··· Supplied information ···
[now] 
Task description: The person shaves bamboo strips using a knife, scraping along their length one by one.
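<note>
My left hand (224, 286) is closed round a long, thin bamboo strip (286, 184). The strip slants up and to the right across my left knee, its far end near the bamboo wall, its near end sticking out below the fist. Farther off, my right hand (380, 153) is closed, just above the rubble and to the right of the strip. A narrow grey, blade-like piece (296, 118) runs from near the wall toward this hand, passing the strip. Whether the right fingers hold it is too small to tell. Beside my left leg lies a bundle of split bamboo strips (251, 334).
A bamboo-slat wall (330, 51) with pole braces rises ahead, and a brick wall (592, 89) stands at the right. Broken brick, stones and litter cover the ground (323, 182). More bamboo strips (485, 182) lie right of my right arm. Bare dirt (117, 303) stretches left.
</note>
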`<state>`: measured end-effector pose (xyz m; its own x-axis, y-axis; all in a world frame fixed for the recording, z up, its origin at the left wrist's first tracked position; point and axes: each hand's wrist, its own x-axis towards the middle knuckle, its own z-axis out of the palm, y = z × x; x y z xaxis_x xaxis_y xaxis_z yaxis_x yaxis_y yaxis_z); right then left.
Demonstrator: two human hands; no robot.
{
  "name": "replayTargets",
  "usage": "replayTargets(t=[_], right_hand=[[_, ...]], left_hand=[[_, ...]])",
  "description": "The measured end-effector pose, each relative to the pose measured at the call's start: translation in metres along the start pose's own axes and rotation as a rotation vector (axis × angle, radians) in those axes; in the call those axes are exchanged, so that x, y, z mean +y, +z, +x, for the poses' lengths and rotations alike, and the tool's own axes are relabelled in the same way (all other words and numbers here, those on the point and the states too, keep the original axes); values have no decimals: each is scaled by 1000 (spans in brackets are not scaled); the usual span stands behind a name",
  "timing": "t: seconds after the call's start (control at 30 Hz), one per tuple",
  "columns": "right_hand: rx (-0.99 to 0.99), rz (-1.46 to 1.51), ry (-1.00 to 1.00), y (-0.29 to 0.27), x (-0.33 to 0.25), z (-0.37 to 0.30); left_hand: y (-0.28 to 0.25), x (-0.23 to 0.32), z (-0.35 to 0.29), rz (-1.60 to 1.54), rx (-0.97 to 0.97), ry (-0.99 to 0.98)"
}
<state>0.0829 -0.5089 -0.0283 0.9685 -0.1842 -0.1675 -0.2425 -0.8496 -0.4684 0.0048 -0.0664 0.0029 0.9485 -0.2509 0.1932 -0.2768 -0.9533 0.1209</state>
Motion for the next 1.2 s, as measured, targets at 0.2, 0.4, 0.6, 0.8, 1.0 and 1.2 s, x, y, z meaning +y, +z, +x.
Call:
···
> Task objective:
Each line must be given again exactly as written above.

> Exercise solution:
[now] 
Task description: The person shaves bamboo strips using a knife, scraping along their length one by one.
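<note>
My left hand (224, 286) is closed round a long, thin bamboo strip (286, 184). The strip slants up and to the right across my left knee, its far end near the bamboo wall, its near end sticking out below the fist. Farther off, my right hand (380, 153) is closed, just above the rubble and to the right of the strip. A narrow grey, blade-like piece (296, 118) runs from near the wall toward this hand, passing the strip. Whether the right fingers hold it is too small to tell. Beside my left leg lies a bundle of split bamboo strips (251, 334).
A bamboo-slat wall (330, 51) with pole braces rises ahead, and a brick wall (592, 89) stands at the right. Broken brick, stones and litter cover the ground (323, 182). More bamboo strips (485, 182) lie right of my right arm. Bare dirt (117, 303) stretches left.
</note>
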`<state>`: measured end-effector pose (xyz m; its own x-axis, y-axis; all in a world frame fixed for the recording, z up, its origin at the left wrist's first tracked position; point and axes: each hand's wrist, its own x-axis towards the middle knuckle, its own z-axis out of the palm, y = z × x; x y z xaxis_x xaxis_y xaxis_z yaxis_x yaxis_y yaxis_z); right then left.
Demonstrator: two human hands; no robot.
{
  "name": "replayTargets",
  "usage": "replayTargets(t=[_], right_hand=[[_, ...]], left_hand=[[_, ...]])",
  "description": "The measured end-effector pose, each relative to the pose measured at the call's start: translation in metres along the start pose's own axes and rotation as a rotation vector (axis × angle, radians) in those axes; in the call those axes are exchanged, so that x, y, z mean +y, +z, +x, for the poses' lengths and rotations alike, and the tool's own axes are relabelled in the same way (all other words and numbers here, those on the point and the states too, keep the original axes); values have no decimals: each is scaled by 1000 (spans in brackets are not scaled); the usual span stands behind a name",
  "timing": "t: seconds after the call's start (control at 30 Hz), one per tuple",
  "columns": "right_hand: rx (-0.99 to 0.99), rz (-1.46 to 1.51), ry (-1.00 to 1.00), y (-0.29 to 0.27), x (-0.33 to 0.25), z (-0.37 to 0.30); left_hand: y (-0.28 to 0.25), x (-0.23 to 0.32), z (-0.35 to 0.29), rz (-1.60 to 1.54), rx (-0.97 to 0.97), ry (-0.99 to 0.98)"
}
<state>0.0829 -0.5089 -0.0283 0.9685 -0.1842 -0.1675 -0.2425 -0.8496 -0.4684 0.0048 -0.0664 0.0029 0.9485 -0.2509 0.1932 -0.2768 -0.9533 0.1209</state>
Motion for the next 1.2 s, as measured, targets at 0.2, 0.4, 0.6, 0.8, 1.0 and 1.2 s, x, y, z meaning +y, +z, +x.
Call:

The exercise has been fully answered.